Jung on Analytical Psychology

 

     "The difference between [my views] and all earlier psychologies is that analytical psychology does not hesitate to tackle even the most difficult and complicated processes. . . .

     "Our aim is the best possible understanding of life as we find it in the human soul. What we learn through understanding will not, I sincerely hope, petrify into intellectual theory, but will become an instrument which, through practical application, will improve in quality until it can serve its purpose as perfectly as possible. Its main purpose is the better adaptation of human behaviour, and adaptation in two directions (illness is faulty adaptation). The human being must be adapted on two fronts, firstly to external life--profession, family, society--and secondly to the vital demands of his own nature. Neglect of the one or the other imperative leads to illness. Although it is true that anyone whose unadaptedness reaches a certain point will eventually fall ill, and will therefore also be a failure in life, yet not everybody is ill merely because he cannot meet the demands of the outside world, but rather because he does not know how to use his external adaptedness for the good of his most personal and intimate life and how to bring it to the right pitch of development.
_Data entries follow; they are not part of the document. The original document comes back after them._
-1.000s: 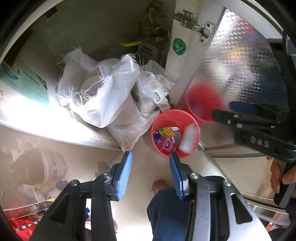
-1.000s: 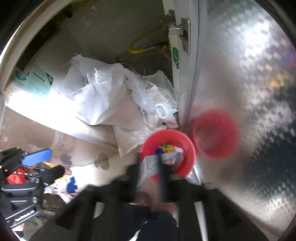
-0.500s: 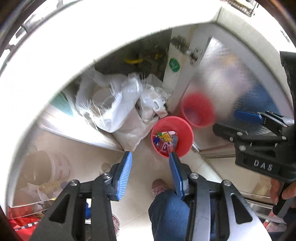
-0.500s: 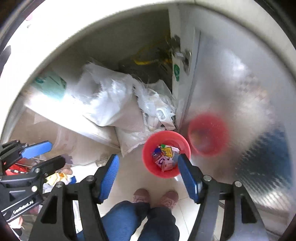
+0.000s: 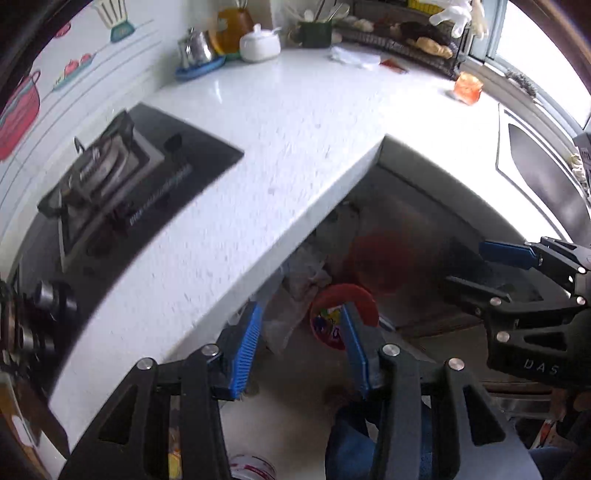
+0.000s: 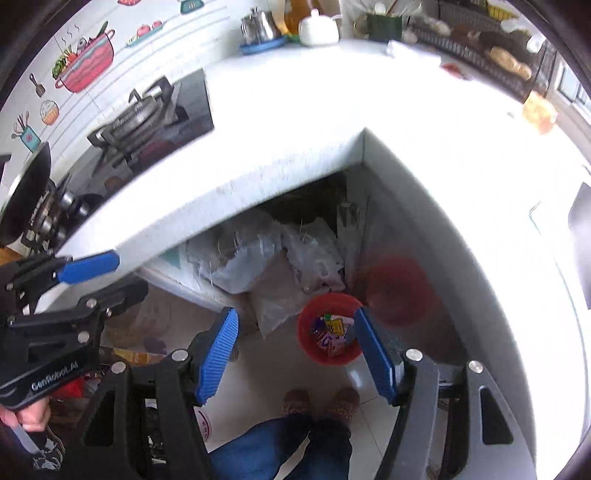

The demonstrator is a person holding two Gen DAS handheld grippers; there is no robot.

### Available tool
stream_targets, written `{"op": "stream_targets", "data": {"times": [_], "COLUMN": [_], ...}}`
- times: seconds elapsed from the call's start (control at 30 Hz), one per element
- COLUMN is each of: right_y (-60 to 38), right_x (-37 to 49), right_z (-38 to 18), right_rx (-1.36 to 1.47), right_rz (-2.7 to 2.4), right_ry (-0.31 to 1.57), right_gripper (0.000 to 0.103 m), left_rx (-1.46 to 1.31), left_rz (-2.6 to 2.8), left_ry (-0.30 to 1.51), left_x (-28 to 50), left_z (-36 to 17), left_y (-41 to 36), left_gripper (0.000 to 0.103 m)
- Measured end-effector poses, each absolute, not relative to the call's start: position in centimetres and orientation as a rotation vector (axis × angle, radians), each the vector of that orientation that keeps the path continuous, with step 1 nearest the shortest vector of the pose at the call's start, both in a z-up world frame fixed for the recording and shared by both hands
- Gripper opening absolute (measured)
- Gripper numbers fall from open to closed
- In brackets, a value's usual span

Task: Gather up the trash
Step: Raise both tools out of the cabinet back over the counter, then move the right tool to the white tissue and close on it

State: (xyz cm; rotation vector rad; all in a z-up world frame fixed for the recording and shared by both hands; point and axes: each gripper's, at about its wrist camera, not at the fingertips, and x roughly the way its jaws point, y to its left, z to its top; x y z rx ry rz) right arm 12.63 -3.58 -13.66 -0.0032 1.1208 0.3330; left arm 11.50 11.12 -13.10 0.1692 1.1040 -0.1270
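Note:
A red trash bucket (image 6: 330,334) stands on the floor under the white countertop (image 6: 295,122), with several colourful wrappers inside. It also shows in the left wrist view (image 5: 334,310), partly behind a blue pad. My left gripper (image 5: 301,349) is open and empty, high above the floor beside the counter edge. My right gripper (image 6: 299,354) is open and empty, well above the bucket. On the counter lie a white crumpled wrapper (image 5: 355,56), a small red packet (image 5: 393,64) and an orange packet (image 5: 468,88).
A gas stove (image 5: 110,177) sits at the counter's left. A kettle (image 5: 194,48), a white sugar pot (image 5: 258,44), a green utensil cup (image 5: 314,33) and a dish rack (image 5: 413,37) line the back. White sacks (image 6: 266,258) fill the open cabinet. A sink (image 5: 543,177) is right. My feet (image 6: 321,402) stand below.
Both grippers have risen from near the bucket to above counter height, so the countertop and stove have come into view. The right gripper, holding a wrapper a second ago, is now empty.

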Motion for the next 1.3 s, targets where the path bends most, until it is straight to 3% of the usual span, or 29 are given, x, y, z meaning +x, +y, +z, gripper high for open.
{"op": "stream_targets", "data": {"times": [0.4,0.63,0.8,0.93,1.3], "right_y": [-6.8,-10.1,-12.1,-13.5,-14.9], "right_x": [15.5,20.2,23.6,26.2,32.9], "right_z": [-8.1,-6.3,-5.8,-5.5,-4.5], "right_rx": [0.000,-0.002,-0.006,-0.017,-0.019], "right_rz": [0.253,0.211,0.192,0.195,0.164], "right_ry": [1.048,1.001,0.978,0.973,0.961], "right_gripper": [0.070,0.076,0.077,0.078,0.090], "left_rx": [0.209,0.224,0.220,0.204,0.177], "left_rz": [-0.254,-0.292,-0.272,-0.240,-0.234], "left_ry": [0.998,0.956,0.932,0.915,0.898], "left_x": [16.1,21.1,25.2,28.0,37.0], "left_z": [-7.3,-6.5,-6.3,-5.8,-4.4], "left_y": [6.7,3.9,2.5,2.1,2.4], "left_gripper": [0.042,0.061,0.064,0.079,0.081]}}
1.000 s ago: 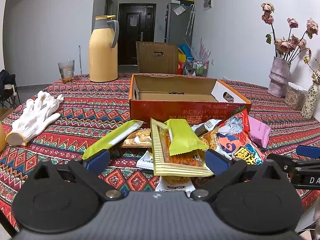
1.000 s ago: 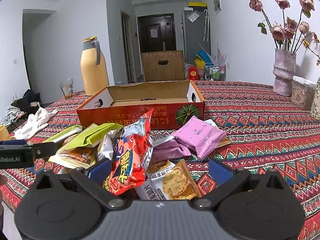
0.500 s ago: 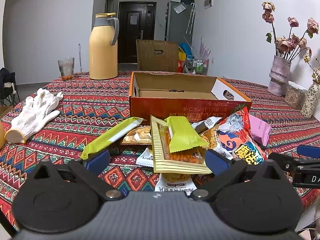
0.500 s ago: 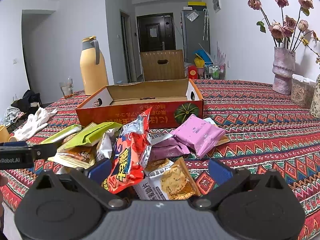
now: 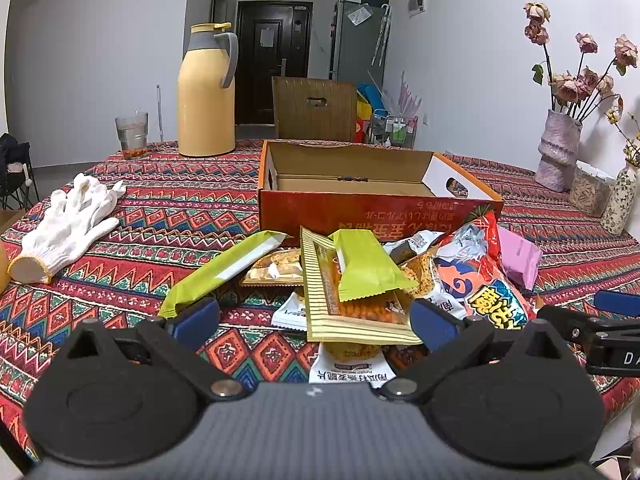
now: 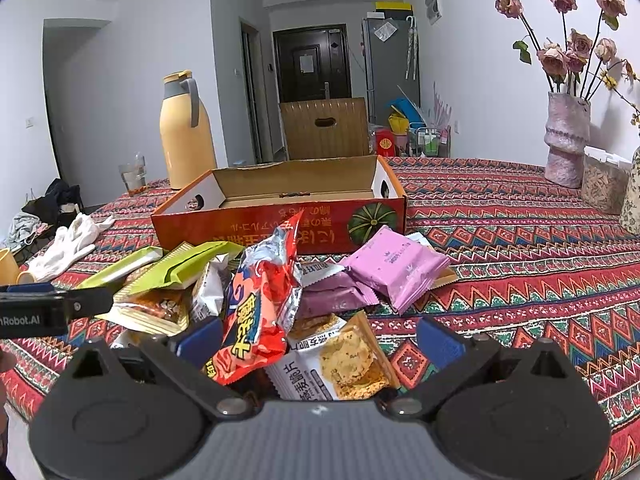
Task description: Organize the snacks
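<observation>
Left wrist view, left to right: white glove (image 5: 66,226) is lying at mid-left on the patterned tablecloth (image 5: 180,208). Glass (image 5: 132,136) and yellow thermos (image 5: 206,94) are standing upper left, behind it. Left gripper (image 5: 314,318) is sitting bottom centre, jaws spread wide, gripping nothing; blue pads (image 5: 196,316) are flanking the near edge of the snack pile. Long green packet (image 5: 222,268) is lying left of centre, striped yellow packet (image 5: 348,300) dead centre with a short green packet (image 5: 366,266) resting on top. Orange cardboard box (image 5: 372,210) is sitting open just behind the pile, at frame centre. Red chip bag (image 5: 480,280) is lying right of centre, pink packet (image 5: 520,256) just beyond it. Vase (image 5: 558,152) with dried roses is standing at the upper right.

Right wrist view, left to right: left gripper's finger is poking in at the mid-left edge. Right gripper (image 6: 320,340) is sitting bottom centre, jaws also wide apart, nothing clamped. Red chip bag (image 6: 260,304) is standing up between the pads, nearer the left one; cracker packet (image 6: 340,364) is lying beside it, lower centre. Pink packets (image 6: 394,266) are stacking right of centre, in front of the box (image 6: 280,224).
</observation>
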A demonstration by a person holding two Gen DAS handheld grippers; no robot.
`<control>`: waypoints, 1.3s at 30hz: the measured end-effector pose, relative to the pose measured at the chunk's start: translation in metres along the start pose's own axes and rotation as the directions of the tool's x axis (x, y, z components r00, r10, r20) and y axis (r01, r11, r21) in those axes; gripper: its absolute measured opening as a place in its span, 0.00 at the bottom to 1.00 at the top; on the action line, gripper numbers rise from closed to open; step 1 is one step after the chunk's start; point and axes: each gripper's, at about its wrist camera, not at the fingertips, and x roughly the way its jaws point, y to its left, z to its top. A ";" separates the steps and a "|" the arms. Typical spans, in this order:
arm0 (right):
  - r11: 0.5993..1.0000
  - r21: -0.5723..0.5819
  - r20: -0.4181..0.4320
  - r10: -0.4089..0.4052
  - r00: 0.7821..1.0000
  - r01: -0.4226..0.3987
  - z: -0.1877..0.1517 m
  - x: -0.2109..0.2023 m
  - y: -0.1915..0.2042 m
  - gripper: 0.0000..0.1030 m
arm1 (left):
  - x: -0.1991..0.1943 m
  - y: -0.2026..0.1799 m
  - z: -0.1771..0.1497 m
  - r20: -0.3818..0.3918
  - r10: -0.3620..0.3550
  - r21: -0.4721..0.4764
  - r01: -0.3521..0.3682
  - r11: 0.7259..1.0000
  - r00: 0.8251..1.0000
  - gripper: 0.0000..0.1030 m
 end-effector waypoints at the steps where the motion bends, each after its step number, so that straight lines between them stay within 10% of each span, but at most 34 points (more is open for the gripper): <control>1: 1.000 0.000 -0.001 0.000 1.000 0.000 -0.001 0.000 0.000 1.00 | 0.000 0.000 0.000 0.000 0.000 0.000 0.000 1.000 1.000 1.00; 39: 0.986 -0.167 -0.147 -0.012 0.989 -0.013 -0.018 0.041 -0.015 0.99 | 0.010 -0.002 -0.003 -0.045 0.008 0.004 -0.008 1.000 0.999 1.00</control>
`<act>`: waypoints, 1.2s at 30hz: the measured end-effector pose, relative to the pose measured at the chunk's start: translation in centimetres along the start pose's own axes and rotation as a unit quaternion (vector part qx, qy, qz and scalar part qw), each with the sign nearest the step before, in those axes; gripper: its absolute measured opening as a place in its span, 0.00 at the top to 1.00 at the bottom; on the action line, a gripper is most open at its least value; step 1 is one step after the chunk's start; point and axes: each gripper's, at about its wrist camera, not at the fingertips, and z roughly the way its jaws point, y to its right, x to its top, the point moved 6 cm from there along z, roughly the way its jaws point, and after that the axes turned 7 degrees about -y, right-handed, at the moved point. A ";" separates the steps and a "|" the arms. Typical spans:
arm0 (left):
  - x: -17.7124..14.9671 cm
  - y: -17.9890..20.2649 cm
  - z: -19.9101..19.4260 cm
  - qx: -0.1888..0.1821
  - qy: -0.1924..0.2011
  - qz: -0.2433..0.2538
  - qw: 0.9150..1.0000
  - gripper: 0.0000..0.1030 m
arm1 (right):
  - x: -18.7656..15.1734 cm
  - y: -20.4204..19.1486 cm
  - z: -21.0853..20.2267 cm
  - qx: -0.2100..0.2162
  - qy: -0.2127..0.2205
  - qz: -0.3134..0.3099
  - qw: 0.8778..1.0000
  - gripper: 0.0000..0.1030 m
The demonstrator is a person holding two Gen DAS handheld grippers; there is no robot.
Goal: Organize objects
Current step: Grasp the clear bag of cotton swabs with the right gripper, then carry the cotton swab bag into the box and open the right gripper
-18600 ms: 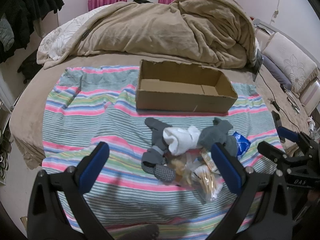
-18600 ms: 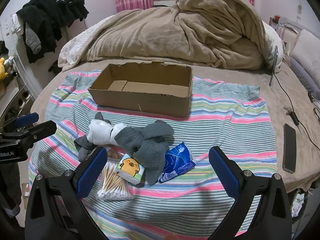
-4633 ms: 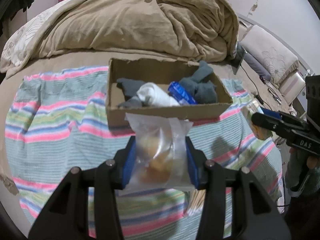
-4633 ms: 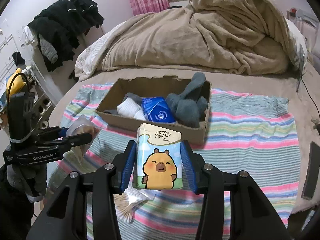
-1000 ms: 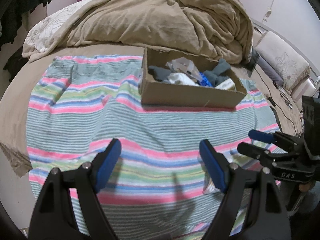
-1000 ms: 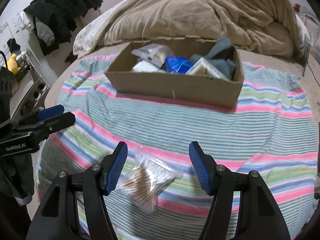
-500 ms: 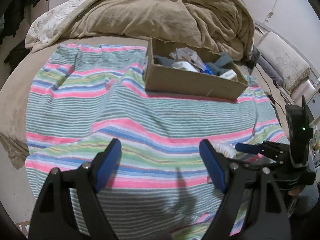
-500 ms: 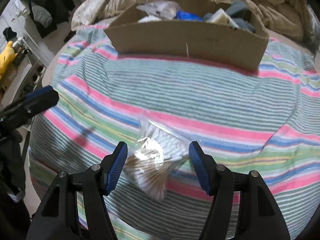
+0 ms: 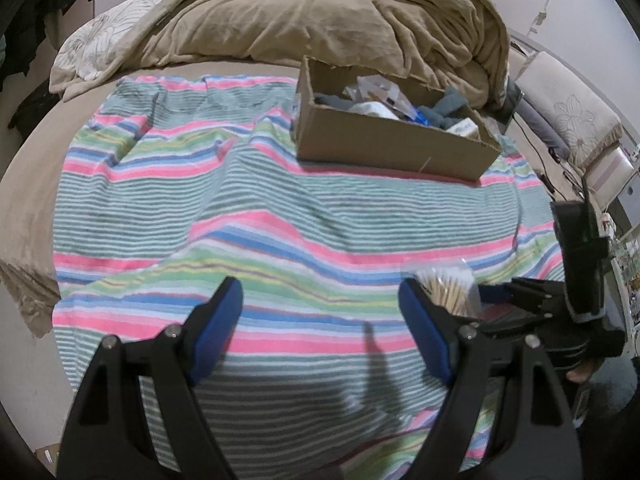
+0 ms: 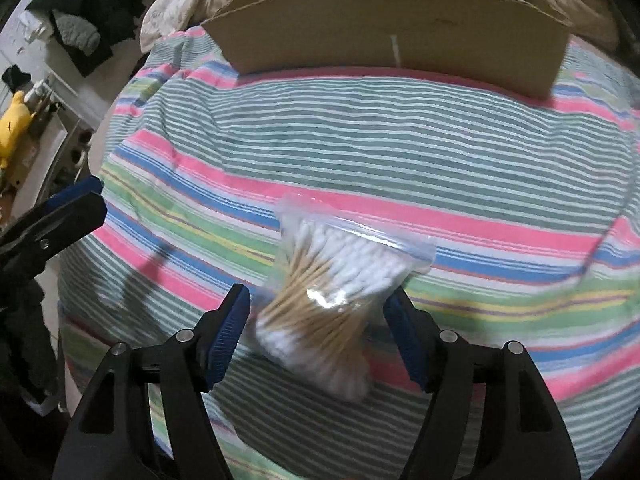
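Observation:
A clear bag of cotton swabs lies on the striped cloth, between the blue pads of my right gripper. Those jaws are opening, and the pads stand clear of the bag on both sides. The same bag peeks out beside my left gripper's right finger in the left wrist view. My left gripper hangs open over bare cloth with nothing between its fingers. Further back sits the cardboard box, which holds grey socks, a white sock, a blue packet, a tissue pack and a clear bag.
A rumpled beige duvet is heaped behind the box. A pillow and cables lie at the bed's right edge. Dark clothes hang at the left, above a shelf with a yellow toy. The right gripper shows in the left wrist view.
My right gripper has come down over the swab bag, which now fills the space between its pads. The box has slid toward the top of that view. My left gripper has barely moved.

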 end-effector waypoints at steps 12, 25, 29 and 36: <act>0.7 0.1 0.3 0.002 -0.003 -0.002 1.000 0.21 | 0.6 0.3 -2.8 0.015 0.038 -0.016 0.999 0.55; 3.1 -0.2 0.6 0.007 0.003 -0.008 1.000 0.21 | 5.7 0.9 -7.4 0.012 0.103 -0.023 0.994 0.56; 4.4 0.0 0.7 0.007 0.008 -0.004 1.000 0.21 | 6.3 1.9 -8.5 0.010 0.112 -0.023 0.993 0.56; 6.6 0.6 1.0 0.009 0.017 0.008 1.000 0.21 | 8.3 2.6 -9.7 0.003 0.129 -0.028 0.991 0.55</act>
Some people become neurotic for external reasons, others for internal ones. It can easily be imagined how many different psychological formulations there must be in order to do justice to such diametrically opposite types. Our psychology inquires into the reasons for the pathogenic failure to adapt, following the slippery trail of neurotic thinking and feeling until it finds the way back to life. Our psychology is therefore an eminently practical science. It does not investigate for investigation's sake, but for the immediate purpose of giving help. We could even say that learning is its by-product, but not its principal aim, which is again a great difference from what one understands by "academic" science."

from "Analytical Psychology and Education," CW 17, pp.91-93.